» **EXERCISE PROMPT**:
Each line of the material must be repeated precisely, with the pictures left out.
※ ※ ※
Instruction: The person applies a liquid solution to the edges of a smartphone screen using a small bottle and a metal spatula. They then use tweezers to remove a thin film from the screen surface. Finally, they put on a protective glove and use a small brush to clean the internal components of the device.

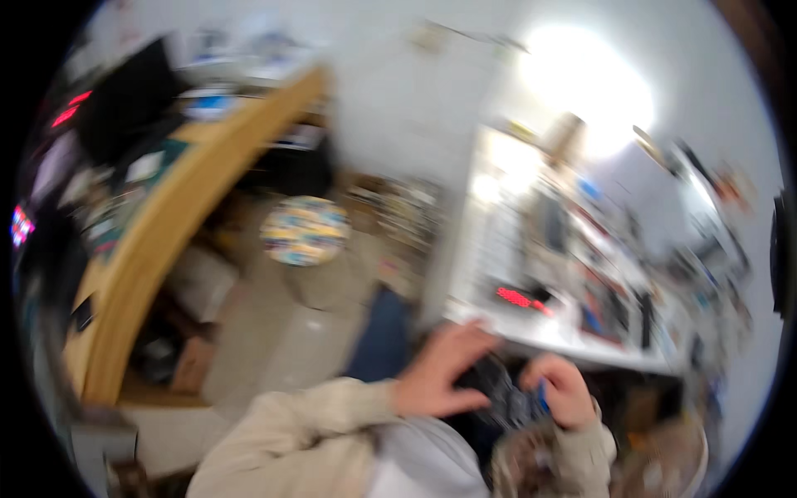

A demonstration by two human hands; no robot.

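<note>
The whole view is smeared by motion. My left hand (438,373) is open near the front edge of the white workbench, its thumb apart from its fingers and nothing seen in its grasp. My right hand (564,392) is closed, with a small blue thing (544,395) showing at its fingers; its kind is too blurred to tell. Between the two hands is a dark, glossy, partly see-through item (508,397), perhaps plastic. Whether either hand touches it cannot be made out.
A cluttered white workbench (515,330) stands ahead on the right, with red lit marks (515,296) near its front edge. A round patterned stool (305,231) stands on the floor. The wooden desk (178,224) on the left bears a dark monitor (137,100) and a phone (84,314).
</note>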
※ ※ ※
» **WRITTEN ANSWER**:
Instruction: The person applies a liquid solution to the edges of a smartphone screen using a small bottle and a metal spatula. They then use tweezers to remove a thin film from the screen surface. Finally, they put on a protective glove and use a small brush to clean the internal components of the device.


A demonstration by two human hands; no robot.

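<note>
The whole view is smeared by motion. My left hand (438,373) is open near the front edge of the white workbench, its thumb apart from its fingers and nothing seen in its grasp. My right hand (564,392) is closed, with a small blue thing (544,395) showing at its fingers; its kind is too blurred to tell. Between the two hands is a dark, glossy, partly see-through item (508,397), perhaps plastic. Whether either hand touches it cannot be made out.
A cluttered white workbench (515,330) stands ahead on the right, with red lit marks (515,296) near its front edge. A round patterned stool (305,231) stands on the floor. The wooden desk (178,224) on the left bears a dark monitor (137,100) and a phone (84,314).
</note>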

That finishes the output for this exercise.